▸ **TASK DETAILS**
Pictures within the data are to be left out; everything else must be reproduced exactly.

▸ **SUPPLIED MATERIAL**
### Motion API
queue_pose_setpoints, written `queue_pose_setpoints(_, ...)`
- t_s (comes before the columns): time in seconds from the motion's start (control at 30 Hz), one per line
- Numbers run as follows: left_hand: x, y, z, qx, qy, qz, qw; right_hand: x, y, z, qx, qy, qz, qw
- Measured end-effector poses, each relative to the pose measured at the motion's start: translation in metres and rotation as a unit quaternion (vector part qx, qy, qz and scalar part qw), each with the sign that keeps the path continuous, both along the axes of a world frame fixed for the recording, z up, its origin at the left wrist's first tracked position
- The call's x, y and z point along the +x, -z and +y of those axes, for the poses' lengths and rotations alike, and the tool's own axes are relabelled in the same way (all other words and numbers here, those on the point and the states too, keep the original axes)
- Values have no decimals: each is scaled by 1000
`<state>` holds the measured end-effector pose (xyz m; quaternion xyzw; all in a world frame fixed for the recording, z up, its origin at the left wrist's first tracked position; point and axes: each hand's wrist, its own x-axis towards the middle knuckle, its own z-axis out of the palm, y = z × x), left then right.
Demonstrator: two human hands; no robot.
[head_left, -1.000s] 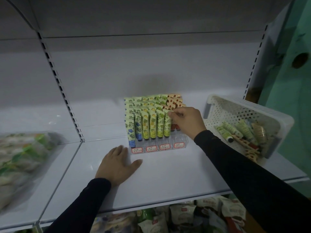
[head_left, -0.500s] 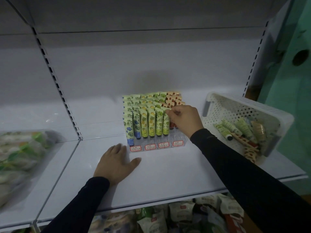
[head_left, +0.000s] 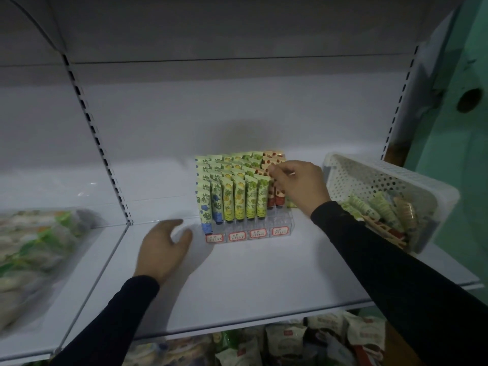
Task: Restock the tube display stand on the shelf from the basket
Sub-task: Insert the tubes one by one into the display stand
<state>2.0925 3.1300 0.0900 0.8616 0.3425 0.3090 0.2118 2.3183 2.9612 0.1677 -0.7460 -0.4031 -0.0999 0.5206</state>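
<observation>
On the white shelf stands the clear plastic tube stand, with little red-edged labels along its front. It is packed with thin, soft tubes standing up tall: green and yellow ones fill most rows, and the red tubes sit in the row at the right end. The right hand is at that red row. Its fingers are curled and pinch the flat top of a red tube, which stands upright with its long side going up and down. I think the tube is being pushed down into its slot.

The white basket, full of round holes, sits just to the right of the stand, tipped a little. More tubes lie flat in it, pointing every which way. The right hand is much nearer the basket, so it should reach there next.

The left hand is near the stand's left corner, looking blurry. Its fingers are loosely bent and hold nothing.
</observation>
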Motion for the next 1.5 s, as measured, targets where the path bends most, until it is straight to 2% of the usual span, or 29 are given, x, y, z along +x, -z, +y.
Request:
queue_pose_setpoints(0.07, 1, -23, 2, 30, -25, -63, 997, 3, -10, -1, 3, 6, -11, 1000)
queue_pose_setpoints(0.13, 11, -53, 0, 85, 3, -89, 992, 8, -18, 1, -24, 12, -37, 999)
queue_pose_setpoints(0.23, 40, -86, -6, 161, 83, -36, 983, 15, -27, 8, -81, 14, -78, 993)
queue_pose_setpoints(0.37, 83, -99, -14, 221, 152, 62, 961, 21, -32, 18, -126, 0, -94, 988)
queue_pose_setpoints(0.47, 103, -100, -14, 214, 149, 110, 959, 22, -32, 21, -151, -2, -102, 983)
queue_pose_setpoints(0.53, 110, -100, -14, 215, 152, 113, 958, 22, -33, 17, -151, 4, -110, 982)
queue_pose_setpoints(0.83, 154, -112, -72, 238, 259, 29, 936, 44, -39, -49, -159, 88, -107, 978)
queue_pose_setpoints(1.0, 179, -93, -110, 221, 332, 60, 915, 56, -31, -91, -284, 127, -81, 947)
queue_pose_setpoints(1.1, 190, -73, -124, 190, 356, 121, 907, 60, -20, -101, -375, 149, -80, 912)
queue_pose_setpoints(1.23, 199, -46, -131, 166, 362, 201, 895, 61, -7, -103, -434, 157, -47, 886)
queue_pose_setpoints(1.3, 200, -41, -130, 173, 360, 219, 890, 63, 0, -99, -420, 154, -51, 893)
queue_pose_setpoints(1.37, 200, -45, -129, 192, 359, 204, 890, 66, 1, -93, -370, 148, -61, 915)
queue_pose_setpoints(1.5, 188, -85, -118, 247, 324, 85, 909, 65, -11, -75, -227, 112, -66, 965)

▸ **SOLUTION FOR THIS TASK**
### Motion API
queue_pose_setpoints, written `queue_pose_setpoints(_, ...)`
- t_s (comes before the columns): time in seconds from the motion's start (control at 30 Hz), one per line
- Numbers run as follows: left_hand: x, y, z, qx, qy, qz, qw; right_hand: x, y, z, qx, qy, qz, qw
- Measured end-effector poses, each relative to the pose measured at the motion's start: translation in metres and rotation as a unit quaternion (vector part qx, qy, qz and scalar part qw), each with the sign that keeps the path continuous, both along the axes of a world frame fixed for the recording, z up, its origin at the left wrist's first tracked position
- The call's x, y and z point along the +x, -z and +y of those axes, for the poses' lengths and rotations alike, and the tool's own axes are relabelled in the same way (all other words and numbers here, those on the point and the states too, keep the original axes)
- Values have no decimals: each is scaled by 1000
`<state>` holds the measured end-effector pose (xyz m; quaternion xyzw; all in a world frame fixed for the recording, z up, its origin at the left wrist's first tracked position; point and axes: each hand's wrist, its own x-axis towards the middle knuckle, its own z-axis out of the palm, y = z × x), left then right.
Demonstrator: two human hands; no robot.
[head_left, -1.000s] 
[head_left, -0.500s] 
[head_left, +0.000s] 
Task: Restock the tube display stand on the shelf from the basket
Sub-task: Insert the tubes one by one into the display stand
<state>2.0925 3.1300 0.0900 0.8616 0.3425 0.3090 0.2118 2.3183 2.9612 0.1677 -0.7460 -0.4031 -0.0999 0.5206</state>
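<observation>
On the white shelf stands the clear plastic tube stand, with little red-edged labels along its front. It is packed with thin, soft tubes standing up tall: green and yellow ones fill most rows, and the red tubes sit in the row at the right end. The right hand is at that red row. Its fingers are curled and pinch the flat top of a red tube, which stands upright with its long side going up and down. I think the tube is being pushed down into its slot.

The white basket, full of round holes, sits just to the right of the stand, tipped a little. More tubes lie flat in it, pointing every which way. The right hand is much nearer the basket, so it should reach there next.

The left hand is near the stand's left corner, looking blurry. Its fingers are loosely bent and hold nothing.
</observation>
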Motion for the next 1.5 s, as measured, targets where the path bends most, until it is straight to 2% of the usual span, or 29 are given, x, y, z along +x, -z, +y.
Request:
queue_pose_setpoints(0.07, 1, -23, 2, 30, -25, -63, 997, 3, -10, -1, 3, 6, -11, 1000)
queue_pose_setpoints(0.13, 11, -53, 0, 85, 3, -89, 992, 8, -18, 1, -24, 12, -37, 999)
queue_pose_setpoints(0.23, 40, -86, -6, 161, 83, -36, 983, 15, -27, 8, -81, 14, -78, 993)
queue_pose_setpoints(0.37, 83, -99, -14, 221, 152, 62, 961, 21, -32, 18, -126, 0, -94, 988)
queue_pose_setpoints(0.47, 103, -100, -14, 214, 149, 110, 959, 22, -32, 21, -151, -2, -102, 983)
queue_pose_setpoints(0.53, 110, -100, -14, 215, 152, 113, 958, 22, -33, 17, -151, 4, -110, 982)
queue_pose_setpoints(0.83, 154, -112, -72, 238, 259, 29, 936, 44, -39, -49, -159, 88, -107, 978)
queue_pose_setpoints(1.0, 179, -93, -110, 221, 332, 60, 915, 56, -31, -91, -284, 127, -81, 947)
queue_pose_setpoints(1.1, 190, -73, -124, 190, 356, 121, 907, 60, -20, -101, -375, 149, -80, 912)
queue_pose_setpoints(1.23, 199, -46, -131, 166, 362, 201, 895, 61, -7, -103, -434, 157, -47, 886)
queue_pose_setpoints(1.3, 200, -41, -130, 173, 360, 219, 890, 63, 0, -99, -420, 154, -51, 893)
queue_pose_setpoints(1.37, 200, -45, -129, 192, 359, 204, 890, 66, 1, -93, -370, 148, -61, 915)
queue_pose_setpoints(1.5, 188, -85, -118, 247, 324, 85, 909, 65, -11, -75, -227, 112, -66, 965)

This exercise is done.